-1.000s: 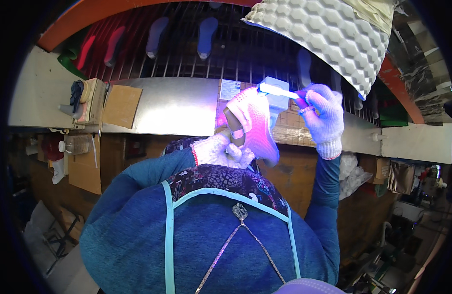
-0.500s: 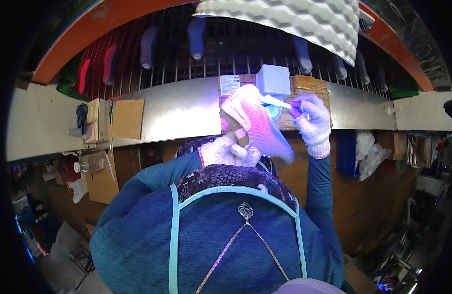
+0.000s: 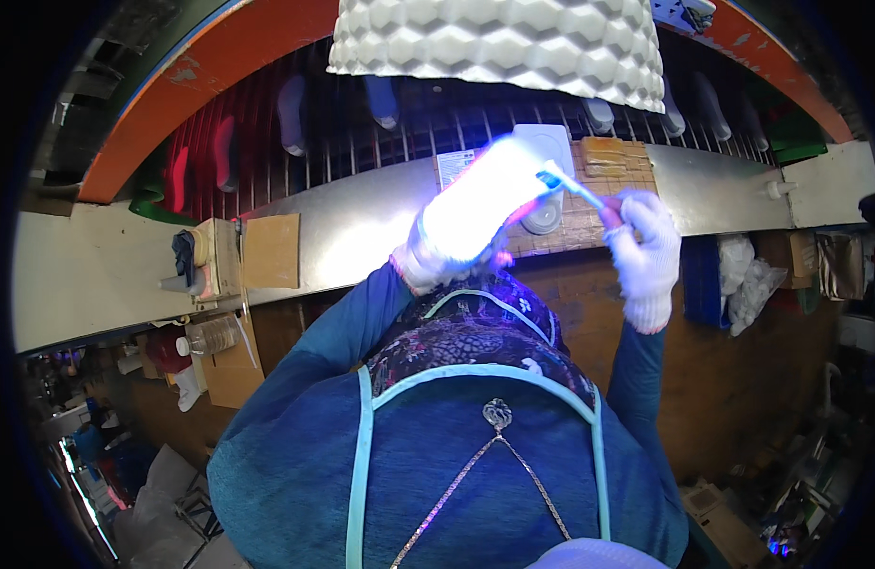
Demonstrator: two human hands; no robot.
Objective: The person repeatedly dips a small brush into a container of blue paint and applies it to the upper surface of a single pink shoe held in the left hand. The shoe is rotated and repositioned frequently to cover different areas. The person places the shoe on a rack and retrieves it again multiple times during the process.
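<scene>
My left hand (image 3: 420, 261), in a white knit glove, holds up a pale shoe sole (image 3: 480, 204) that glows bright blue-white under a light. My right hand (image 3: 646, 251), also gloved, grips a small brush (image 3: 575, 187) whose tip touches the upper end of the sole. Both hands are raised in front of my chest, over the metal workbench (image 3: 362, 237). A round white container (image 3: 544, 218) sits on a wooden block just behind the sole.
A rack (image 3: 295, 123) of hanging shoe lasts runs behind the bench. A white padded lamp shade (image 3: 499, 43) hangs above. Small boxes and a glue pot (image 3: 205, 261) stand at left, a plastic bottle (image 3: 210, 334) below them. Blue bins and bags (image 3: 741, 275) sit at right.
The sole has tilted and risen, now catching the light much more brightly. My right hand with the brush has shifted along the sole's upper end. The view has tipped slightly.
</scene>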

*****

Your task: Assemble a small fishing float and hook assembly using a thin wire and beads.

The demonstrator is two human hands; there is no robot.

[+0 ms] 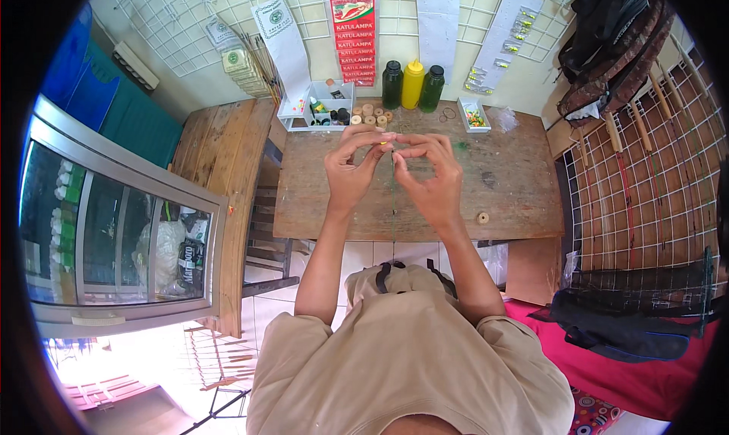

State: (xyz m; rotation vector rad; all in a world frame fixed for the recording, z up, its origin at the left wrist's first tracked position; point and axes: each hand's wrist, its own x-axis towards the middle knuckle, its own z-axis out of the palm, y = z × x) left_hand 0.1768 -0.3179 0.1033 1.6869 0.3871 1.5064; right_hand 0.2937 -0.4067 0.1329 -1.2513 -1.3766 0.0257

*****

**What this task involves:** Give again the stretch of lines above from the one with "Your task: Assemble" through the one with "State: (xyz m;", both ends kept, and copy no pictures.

**Answer for the task:**
Your task: Assemble a small fishing float and hook assembly using a thin wire and beads.

The demonstrator is two human hands; there is no robot.

[+0 ms] 

State: (xyz m; rotation vector rad; all in a world frame fixed for the recording, z up, its origin at the left wrist's first tracked position; point and axes: each hand's wrist, its own x-axis towards the middle knuckle, its own z-axis out of the palm, y = z × x) left_hand 0.1768 -0.3179 0.1033 1.6869 0.3871 1.5064; right_hand 0.2937 -0.4067 0.1329 -1.2513 -1.3766 0.0257

The exercise requires no more work.